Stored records
>>

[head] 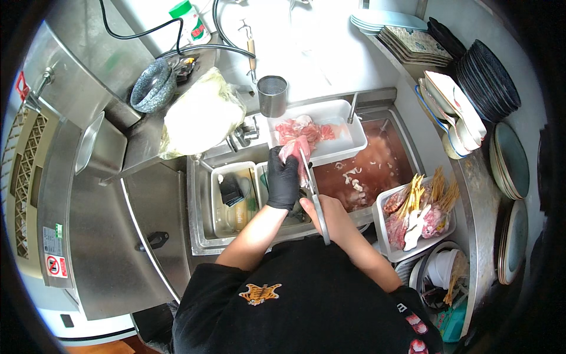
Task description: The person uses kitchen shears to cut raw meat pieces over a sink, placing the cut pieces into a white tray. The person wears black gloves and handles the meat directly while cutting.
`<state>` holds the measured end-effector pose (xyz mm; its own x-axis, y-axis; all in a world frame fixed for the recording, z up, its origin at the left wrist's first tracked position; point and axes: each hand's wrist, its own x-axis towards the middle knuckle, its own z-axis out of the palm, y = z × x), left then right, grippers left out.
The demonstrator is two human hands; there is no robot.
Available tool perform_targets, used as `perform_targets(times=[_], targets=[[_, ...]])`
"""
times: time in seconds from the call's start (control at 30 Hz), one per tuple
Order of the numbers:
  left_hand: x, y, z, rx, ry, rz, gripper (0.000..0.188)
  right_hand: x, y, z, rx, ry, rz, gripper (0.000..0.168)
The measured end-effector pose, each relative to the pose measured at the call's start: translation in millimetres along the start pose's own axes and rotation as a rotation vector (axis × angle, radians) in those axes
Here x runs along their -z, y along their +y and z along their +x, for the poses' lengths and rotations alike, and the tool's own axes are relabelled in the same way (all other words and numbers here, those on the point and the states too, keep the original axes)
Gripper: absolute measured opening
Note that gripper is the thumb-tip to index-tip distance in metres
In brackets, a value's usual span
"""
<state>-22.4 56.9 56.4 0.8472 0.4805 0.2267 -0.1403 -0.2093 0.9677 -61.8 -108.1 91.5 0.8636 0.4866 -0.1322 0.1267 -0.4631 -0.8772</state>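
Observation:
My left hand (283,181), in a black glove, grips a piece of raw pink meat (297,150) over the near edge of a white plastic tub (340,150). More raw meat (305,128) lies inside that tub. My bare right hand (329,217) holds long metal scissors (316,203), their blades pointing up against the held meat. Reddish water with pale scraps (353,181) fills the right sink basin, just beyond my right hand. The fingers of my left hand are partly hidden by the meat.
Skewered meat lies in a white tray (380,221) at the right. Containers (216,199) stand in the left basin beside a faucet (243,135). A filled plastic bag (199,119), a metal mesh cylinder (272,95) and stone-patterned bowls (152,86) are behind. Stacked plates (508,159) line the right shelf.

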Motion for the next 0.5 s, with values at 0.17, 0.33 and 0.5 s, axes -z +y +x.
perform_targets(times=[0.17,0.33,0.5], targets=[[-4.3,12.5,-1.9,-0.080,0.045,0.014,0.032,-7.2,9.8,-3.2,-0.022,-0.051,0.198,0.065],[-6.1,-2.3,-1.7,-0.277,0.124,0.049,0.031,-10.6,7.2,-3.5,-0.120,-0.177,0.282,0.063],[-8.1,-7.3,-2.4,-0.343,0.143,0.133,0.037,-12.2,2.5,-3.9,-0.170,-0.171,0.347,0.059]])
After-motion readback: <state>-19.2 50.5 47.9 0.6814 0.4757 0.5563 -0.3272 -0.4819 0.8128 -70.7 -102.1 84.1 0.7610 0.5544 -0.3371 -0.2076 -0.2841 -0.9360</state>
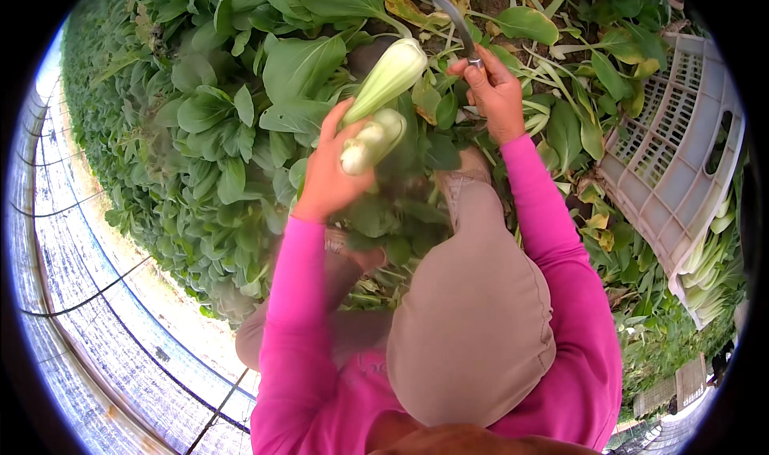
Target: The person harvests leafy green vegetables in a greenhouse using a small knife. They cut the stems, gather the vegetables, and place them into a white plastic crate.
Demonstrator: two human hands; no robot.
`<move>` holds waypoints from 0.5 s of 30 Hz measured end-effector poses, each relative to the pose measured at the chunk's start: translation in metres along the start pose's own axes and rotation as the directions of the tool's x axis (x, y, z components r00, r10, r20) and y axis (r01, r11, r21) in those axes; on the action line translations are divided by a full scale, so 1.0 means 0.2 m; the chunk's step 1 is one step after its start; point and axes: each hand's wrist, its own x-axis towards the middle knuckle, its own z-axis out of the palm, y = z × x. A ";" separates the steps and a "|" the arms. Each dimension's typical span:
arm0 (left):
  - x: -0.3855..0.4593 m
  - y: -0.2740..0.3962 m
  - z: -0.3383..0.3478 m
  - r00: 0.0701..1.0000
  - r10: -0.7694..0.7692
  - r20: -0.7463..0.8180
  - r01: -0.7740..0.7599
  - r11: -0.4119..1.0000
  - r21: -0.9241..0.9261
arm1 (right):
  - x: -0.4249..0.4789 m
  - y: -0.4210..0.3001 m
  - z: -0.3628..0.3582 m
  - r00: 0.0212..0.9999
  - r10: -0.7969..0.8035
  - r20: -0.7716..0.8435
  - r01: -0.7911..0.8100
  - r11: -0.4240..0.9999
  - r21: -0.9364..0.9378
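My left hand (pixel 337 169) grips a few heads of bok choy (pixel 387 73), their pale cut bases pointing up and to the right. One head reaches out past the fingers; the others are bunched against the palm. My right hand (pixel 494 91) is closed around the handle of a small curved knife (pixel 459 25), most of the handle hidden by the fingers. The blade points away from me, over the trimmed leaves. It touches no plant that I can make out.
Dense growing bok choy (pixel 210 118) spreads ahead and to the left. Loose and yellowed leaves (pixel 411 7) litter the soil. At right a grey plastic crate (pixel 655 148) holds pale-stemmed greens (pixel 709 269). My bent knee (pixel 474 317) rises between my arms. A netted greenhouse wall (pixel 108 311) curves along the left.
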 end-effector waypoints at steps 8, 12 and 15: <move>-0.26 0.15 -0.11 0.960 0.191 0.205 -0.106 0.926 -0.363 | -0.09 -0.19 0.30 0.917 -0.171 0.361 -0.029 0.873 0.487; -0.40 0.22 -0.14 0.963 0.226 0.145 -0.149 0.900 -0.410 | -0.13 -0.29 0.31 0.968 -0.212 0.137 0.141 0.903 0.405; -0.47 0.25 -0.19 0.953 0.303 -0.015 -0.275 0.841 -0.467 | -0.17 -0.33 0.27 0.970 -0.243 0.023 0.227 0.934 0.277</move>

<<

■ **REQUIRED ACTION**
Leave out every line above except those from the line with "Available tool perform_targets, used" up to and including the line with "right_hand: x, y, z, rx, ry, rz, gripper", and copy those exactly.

■ **EXPECTED OUTPUT**
Available tool perform_targets, used as `perform_targets(times=[_], targets=[[_, ...]])`
"""
times: time in seconds from the call's start (control at 30 Hz), one per tuple
Order of the numbers:
  left_hand: x, y, z, rx, ry, rz, gripper (0.000..0.188)
  right_hand: x, y, z, rx, ry, rz, gripper (0.000..0.168)

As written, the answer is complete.